In 2023, Jeremy Miles, Minister for Education and Welsh Language, stated there is "a strong argument" for using only the Welsh spelling of place-names rather than two versions in English and Welsh, if there is only a minor difference of a "few letters" between them. The protection of Welsh place names forms part of the Welsh Government's 2021 agreement with the Welsh nationalist party, Plaid Cymru. The panel has six members.

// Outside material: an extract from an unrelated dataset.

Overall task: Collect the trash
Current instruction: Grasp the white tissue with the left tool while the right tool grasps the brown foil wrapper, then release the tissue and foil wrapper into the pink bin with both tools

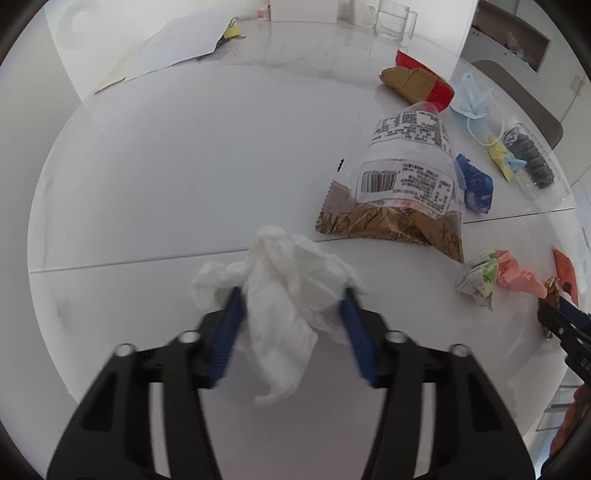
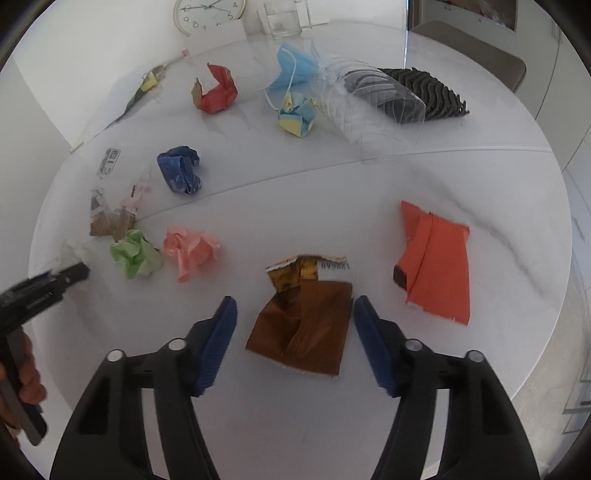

The Commissioner also advises local authorities or housing developers to avoid mutating place names and integrating the Welsh definite article (y/yr/'r), on road signs in Wales, and to maintain the unmutated form of the name in both languages on signage. For example, using "Croeso, Caernarfon" rather than "Croeso i Gaernarfon", and "Croeso, Y Bala" rather than "Croeso i’r Bala", so one form of the place-name is only needed on the sign. The Commissioner also suggested expanding the welcome phrasing from "Croeso i" (Welcome to) to something longer like "Croeso i bentref" (Welcome to the village of) as another alternative, that would also ensure only "Caernarfon" or "Y Bala" is needed, rather than "Gaernarfon/Caernarfon" and "... i'r Bala" and "Y Bala".

== Notable entries ==
A selection of entry changes were selected by BBC News in 2018, and they were:

- Use Abermo in Welsh for Barmouth, over the two Welsh names Abermaw and Y Bermo.

- Use Aber-porth over Aberporth in both Welsh and English.

- Use Dyfnant over Dynfant, in Welsh.

- Use Penlle'r-gaer over Penllergaer in both Welsh and English.

- Use Pont-Lliw over Pontlliw in both Welsh and English.

- Use Llandaf over Llandaff in English.

- Use Merthyr Tudful over Merthyr Tydfil in Welsh.

"in Welsh" or "in English" means the names in the other language is unaffected, unless under "in both Welsh and English".

The list may have since been altered since 2018 for the entries above.

==Lists==

- List of standardised Welsh place-names in Anglesey
- List of standardised Welsh place-names in Blaenau Gwent
- List of standardised Welsh place-names in Bridgend County Borough
- List of standardised Welsh place-names in Caerphilly County Borough
- List of standardised Welsh place-names in Cardiff
- List of standardised Welsh place-names in Carmarthenshire
- List of standardised Welsh place-names in Ceredigion
- List of standardised Welsh place-names in Conwy County Borough
- List of standardised Welsh place-names in Denbighshire
- List of standardised Welsh place-names in Flintshire
- List of standardised Welsh place-names in Gwynedd
- List of standardised Welsh place-names in Merthyr Tydfil County Borough
- List of standardised Welsh place-names in Monmouthshire
- List of standardised Welsh place-names in Neath Port Talbot
- List of standardised Welsh place-names in Newport
- List of standardised Welsh place-names in Pembrokeshire
- List of standardised Welsh place-names in Powys
- List of standardised Welsh place-names in Rhondda Cynon Taf
- List of standardised Welsh place-names in Swansea
- List of standardised Welsh place-names in Torfaen
- List of standardised Welsh place-names in the Vale of Glamorgan
- List of standardised Welsh place-names in Wrexham County Borough

== Applications ==
The Commissioner only recommends what place-names can be standardised, local authorities hold the responsibility to update signage.

- 2021 – Ceredigion County Council considered the recommendations.
- 2023 – Following the complaint over the lack of a Welsh name for Devauden, Monmouthshire County Council stated they had followed the Commissioner's list which recommended Devauden in both Welsh and English.

In 2018, the recommendations for Pembrokeshire attracted local criticism, while the Welsh name change of Barmouth, from Abermaw / Y Bermo to Abermo was criticised by a local historian.

In 2023, a similar list was complied for lakes in Snowdonia (Eryri), and approved by Eryri National Park Authority.